## Task goal
Search the data below for the string "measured". Extract every line that contains it.

(Records from a data collection)
^^^^^^^^^^^^^^^^
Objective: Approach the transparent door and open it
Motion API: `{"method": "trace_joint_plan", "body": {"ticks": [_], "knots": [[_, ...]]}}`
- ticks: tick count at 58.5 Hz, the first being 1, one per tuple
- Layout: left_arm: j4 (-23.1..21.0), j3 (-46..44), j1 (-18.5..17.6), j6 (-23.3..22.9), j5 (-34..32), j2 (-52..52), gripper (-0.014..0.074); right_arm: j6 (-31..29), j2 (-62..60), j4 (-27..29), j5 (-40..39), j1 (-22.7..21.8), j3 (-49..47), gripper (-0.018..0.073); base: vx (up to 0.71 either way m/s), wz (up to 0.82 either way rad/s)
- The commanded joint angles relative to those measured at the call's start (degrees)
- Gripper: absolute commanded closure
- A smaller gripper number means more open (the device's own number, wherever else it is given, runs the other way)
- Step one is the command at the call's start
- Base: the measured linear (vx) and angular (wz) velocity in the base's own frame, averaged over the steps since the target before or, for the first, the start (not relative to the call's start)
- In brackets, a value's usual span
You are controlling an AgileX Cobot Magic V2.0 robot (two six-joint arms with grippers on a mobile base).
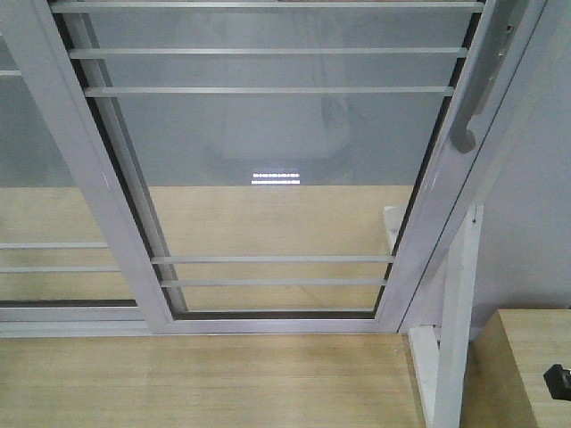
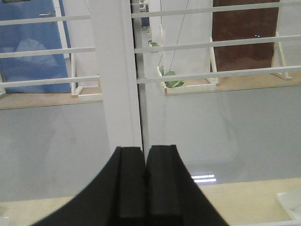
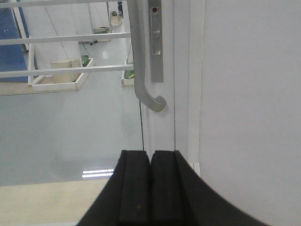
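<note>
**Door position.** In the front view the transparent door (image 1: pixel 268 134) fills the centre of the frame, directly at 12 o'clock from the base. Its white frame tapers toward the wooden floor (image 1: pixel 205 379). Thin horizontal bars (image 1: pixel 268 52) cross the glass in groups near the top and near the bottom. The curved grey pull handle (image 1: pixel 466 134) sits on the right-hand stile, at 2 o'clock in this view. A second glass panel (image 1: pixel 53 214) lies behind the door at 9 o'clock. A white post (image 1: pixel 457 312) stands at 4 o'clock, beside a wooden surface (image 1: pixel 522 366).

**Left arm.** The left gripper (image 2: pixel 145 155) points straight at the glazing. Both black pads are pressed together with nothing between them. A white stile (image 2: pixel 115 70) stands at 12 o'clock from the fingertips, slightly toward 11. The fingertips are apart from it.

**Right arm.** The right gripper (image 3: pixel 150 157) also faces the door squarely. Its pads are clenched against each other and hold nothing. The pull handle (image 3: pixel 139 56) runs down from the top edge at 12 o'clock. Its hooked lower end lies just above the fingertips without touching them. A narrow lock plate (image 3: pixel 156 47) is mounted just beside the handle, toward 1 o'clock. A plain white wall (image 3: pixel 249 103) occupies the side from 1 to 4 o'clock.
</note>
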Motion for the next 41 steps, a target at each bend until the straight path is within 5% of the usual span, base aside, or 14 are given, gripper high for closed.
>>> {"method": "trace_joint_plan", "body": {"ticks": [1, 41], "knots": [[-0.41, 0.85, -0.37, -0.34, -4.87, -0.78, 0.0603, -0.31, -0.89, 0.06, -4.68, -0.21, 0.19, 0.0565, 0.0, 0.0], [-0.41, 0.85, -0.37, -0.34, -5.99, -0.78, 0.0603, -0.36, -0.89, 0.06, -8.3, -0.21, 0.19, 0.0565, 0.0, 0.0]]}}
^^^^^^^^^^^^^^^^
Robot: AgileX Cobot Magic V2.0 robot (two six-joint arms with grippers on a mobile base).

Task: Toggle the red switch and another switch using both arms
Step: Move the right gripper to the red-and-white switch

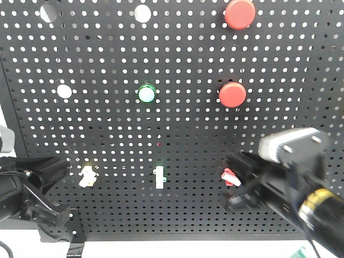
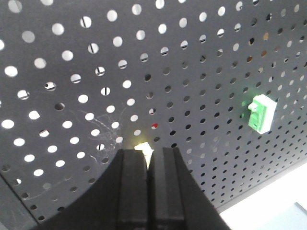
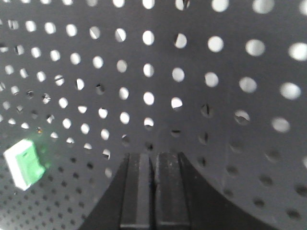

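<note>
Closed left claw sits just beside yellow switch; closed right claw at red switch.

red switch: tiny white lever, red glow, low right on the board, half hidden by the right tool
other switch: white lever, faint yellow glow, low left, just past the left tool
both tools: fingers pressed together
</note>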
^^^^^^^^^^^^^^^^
## Written solution
- The commanded joint angles relative to those measured at the call's start (degrees)
- Base: the measured linear (vx) and angular (wz) velocity in the base's own frame, averaged over the steps since the target before or, for the first, the start (not relative to the call's start)

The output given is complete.